→ **WORK ORDER**: Once you have checked the records that follow, state how many of their lines hold "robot", giving the number only.

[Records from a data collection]
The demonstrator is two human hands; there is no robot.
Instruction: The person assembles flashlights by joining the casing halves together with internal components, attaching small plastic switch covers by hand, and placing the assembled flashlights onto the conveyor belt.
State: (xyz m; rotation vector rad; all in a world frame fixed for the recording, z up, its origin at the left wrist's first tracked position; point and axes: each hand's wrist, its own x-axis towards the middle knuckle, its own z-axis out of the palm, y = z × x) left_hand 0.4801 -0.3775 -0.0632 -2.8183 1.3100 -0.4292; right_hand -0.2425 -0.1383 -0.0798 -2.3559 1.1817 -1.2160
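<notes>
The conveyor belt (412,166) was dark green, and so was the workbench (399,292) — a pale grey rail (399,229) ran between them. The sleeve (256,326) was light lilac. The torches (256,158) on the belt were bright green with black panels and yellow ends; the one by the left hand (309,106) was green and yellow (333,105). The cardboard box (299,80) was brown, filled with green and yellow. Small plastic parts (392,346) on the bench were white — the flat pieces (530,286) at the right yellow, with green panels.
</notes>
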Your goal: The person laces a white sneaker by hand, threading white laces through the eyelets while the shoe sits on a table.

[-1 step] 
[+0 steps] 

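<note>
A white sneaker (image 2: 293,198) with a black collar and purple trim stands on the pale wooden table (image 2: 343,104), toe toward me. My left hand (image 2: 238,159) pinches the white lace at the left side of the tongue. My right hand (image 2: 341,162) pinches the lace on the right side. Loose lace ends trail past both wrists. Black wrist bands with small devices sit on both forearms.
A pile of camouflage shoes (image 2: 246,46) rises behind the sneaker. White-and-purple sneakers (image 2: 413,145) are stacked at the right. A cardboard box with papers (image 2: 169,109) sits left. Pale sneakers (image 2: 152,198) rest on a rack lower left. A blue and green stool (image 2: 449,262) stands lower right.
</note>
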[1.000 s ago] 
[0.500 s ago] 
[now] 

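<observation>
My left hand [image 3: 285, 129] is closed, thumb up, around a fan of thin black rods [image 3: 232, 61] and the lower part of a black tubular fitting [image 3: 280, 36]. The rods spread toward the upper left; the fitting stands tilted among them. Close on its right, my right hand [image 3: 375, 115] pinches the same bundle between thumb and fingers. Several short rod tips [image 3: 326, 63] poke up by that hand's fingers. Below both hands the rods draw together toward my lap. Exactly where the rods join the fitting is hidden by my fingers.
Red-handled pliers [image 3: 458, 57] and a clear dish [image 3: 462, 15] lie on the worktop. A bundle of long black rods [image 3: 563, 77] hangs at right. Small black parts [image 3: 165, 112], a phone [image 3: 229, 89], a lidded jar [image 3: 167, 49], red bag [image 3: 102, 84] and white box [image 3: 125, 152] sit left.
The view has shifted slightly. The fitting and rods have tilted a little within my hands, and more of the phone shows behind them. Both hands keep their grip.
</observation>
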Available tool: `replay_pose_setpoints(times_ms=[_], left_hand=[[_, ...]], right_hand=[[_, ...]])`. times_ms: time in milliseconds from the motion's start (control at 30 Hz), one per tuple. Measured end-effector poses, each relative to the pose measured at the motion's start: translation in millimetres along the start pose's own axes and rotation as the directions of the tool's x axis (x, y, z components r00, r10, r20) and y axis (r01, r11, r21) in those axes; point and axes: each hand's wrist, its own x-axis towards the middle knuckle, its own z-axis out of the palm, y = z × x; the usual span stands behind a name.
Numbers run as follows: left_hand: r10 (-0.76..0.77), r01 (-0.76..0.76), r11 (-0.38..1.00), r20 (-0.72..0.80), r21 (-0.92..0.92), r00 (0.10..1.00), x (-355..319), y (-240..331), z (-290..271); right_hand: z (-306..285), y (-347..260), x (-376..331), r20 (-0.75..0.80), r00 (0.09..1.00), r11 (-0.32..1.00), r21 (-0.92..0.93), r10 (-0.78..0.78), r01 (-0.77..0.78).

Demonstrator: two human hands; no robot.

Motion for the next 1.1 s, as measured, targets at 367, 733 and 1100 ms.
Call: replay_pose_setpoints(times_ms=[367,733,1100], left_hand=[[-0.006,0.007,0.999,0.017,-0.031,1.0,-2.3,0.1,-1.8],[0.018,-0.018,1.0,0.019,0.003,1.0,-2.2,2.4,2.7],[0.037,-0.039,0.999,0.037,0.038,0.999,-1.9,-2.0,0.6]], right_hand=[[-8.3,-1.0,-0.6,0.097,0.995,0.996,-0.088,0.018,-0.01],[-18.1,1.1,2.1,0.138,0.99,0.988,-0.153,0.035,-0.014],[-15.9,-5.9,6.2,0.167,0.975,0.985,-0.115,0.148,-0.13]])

→ **EXPECTED ANSWER**: 2